13 mars 1916
Le 13 mars 1916
Ma chère Magot
Je te fais réponse à tes 5 lettres deux d’hier et 3 trois (…) les deux d’hier datées du 8 et du 9 et aujourd’hui du 6 10 et 11 alors celle du 11 n’a mis que 2 jours enfin très heureux d’avoir tout reçu le colis (…) comme je t’ai dit hier, mais tu ferais pas mal de m’envoyer de l’argent le plus tôt possible nous sommes revenus au port peut-être pas pour longtemps du moins je ne pense pas nous nous (…) encore et certainement que nous serons encore un certain temps sans avoir de correspondance alors ça serait bien embêtant que je n’aurai pas d’argent. Je ferai comme par le passé pour te donner des renseignements à ce sujet. Tu pourras m’envoyer un colis en même temps et tu feras le plus vite possible de façon à ce que ça me parvienne avant notre départ, tu vois la lettre du 11 n’a mis que deux jours alors je pense que tu auras la mienne dans 3 jours alors le 18 je pourrais avoir une réponse. Nous sommes cantonnés dans une ferme nous sommes assez bien nous couchons dans une grange nous avons assez de paille c’est le principal. J’ai deux couvertures je n’ai pas chaud mais je (…) Comme je t’ai déjà dit plusieurs fois j’ai bien reçu tes 5f du 4, ici le vin vaut 1,50. Si j’ai l’occasion de voir Coco ça me ferait plaisir mais je ne crois pas maintenant il aurait fallu que j’aurai eu son adresse un mois plus tôt, peut-être aurais-je l’occasion de le voir tout de même. J’oubliai de te dire de m’envoyer une douzaine de pierres à briquet car par ici il est difficile d’en trouver et elles sont très chères 4 sous pierre. J’ai rencontré Pépeau mais nous avons eu simplement le temps d’échanger un bonjour il passait avec son régiment je l’ai suivi un peu il m’a donné le bonjour de ta part il m’a dit qu’il avait été te voir (J’ai oublié de lui demander s’il t’avait embrassée et si tu l’avais invité à coucher à tes cotés).

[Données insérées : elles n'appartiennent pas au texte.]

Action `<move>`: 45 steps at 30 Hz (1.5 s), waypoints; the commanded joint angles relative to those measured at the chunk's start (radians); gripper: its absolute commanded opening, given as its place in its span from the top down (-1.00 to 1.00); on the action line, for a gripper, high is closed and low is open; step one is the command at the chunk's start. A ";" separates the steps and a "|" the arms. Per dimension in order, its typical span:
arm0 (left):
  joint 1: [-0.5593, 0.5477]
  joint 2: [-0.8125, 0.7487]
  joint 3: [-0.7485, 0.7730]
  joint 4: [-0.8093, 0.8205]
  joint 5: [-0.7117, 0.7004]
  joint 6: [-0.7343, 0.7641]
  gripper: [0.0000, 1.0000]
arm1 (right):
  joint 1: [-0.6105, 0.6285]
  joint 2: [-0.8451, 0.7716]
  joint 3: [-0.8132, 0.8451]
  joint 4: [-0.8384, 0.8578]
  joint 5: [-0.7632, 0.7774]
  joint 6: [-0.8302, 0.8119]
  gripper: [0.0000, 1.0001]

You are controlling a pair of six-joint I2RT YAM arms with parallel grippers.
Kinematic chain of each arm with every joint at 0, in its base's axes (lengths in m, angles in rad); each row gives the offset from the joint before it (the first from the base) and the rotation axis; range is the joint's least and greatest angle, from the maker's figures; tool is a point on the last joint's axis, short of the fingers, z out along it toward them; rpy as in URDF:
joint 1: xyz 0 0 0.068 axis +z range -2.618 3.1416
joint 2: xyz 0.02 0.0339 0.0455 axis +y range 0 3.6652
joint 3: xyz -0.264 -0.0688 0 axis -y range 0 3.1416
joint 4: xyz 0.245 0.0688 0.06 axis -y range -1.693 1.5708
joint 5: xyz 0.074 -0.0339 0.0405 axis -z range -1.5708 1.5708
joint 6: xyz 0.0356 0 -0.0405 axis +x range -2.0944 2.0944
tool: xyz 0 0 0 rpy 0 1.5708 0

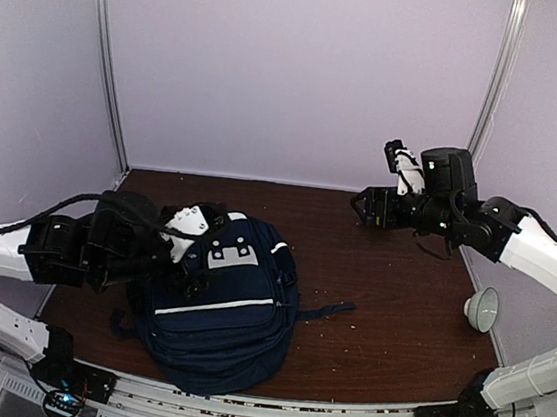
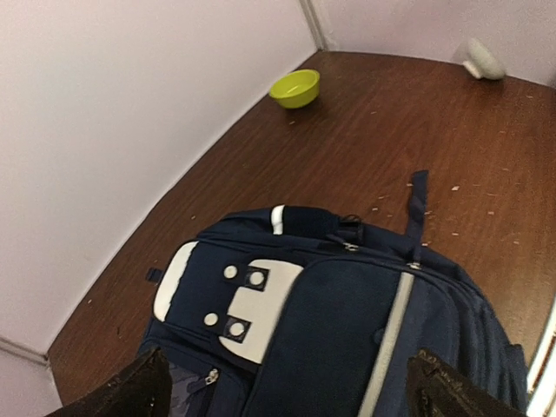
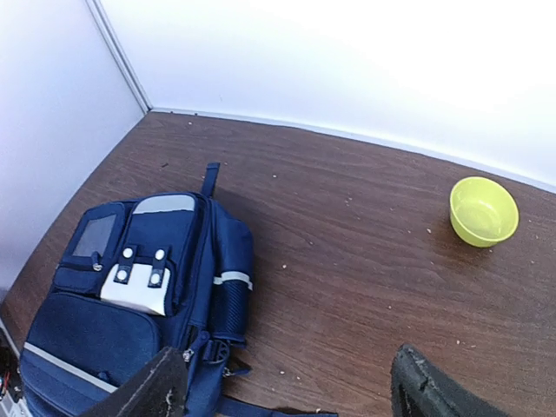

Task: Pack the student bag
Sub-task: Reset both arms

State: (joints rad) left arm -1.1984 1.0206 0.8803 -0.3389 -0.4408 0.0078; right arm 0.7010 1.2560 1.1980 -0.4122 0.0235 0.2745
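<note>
The student bag (image 1: 225,308), a large navy backpack with white stripes and white front patches, lies front side up on the brown table at the near left. It also shows in the left wrist view (image 2: 347,321) and the right wrist view (image 3: 130,287). My left gripper (image 1: 191,251) hovers just above the bag's upper left part, open and empty, its fingers (image 2: 130,395) spread wide over the front pocket. My right gripper (image 1: 361,206) is open and empty, held high above the table's far right, apart from the bag.
A white bowl (image 1: 481,310) lies tipped on the table's right edge and shows in the left wrist view (image 2: 483,59). A yellow-green bowl (image 3: 483,211) stands near the back wall. A loose bag strap (image 1: 327,310) trails right. Walls enclose three sides.
</note>
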 commanded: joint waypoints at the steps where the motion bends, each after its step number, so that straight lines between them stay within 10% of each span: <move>1: 0.125 0.096 0.087 -0.089 -0.113 -0.087 -0.95 | 0.002 -0.089 -0.106 0.124 0.162 -0.006 -0.65; 12: 0.533 0.147 0.047 -0.103 -0.488 -0.310 -0.95 | 0.000 -0.294 -0.529 0.475 0.529 -0.060 -1.00; 22: 0.773 0.173 -0.231 0.624 -0.584 0.038 -0.96 | -0.001 -0.392 -0.734 0.635 0.575 -0.027 -1.00; 33: 1.038 0.362 -0.485 1.273 -0.158 0.120 -0.95 | -0.003 -0.493 -0.826 0.710 0.570 -0.026 -1.00; 45: 1.174 0.382 -0.442 1.145 0.069 -0.002 -0.95 | -0.003 -0.548 -0.873 0.755 0.519 -0.050 -1.00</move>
State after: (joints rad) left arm -0.0456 1.4136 0.4206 0.7437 -0.4797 0.0372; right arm 0.7006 0.7185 0.3355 0.3080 0.5720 0.2386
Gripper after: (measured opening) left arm 0.977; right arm 0.999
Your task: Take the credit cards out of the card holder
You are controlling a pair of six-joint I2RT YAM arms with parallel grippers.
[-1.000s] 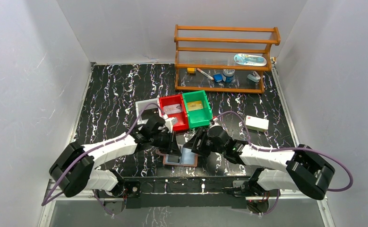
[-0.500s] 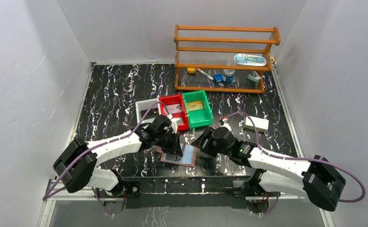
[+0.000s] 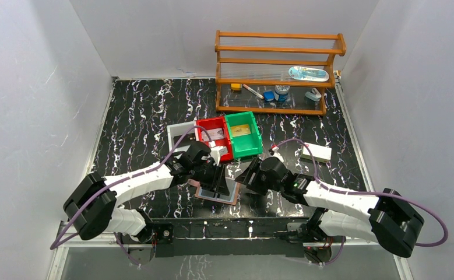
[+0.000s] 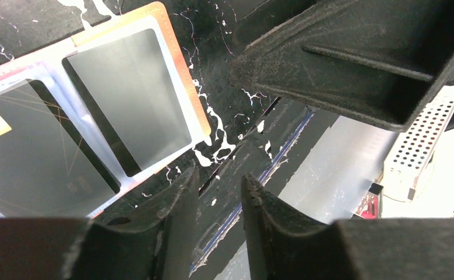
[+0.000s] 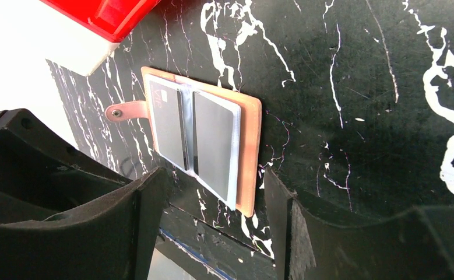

Pour Henri s’il te demandes un colis tu n’as qu’à lui envoyer et lui donner le prix puisqu’il te le réclame. Je ne sais pas mais il y a bien des chances que si les permissions recommencent que je ne m’arrêterai pas à Paris enfin pour l’instant je sais pas quand elles reprendront. Je suis plus heureux d’apprendre que le Sieur Léon est plus gentil à ton égard. J’espère qu’il continuera. Ton petit mari qui t’aime et qui t’embrasse bien fort ainsi que les enfants.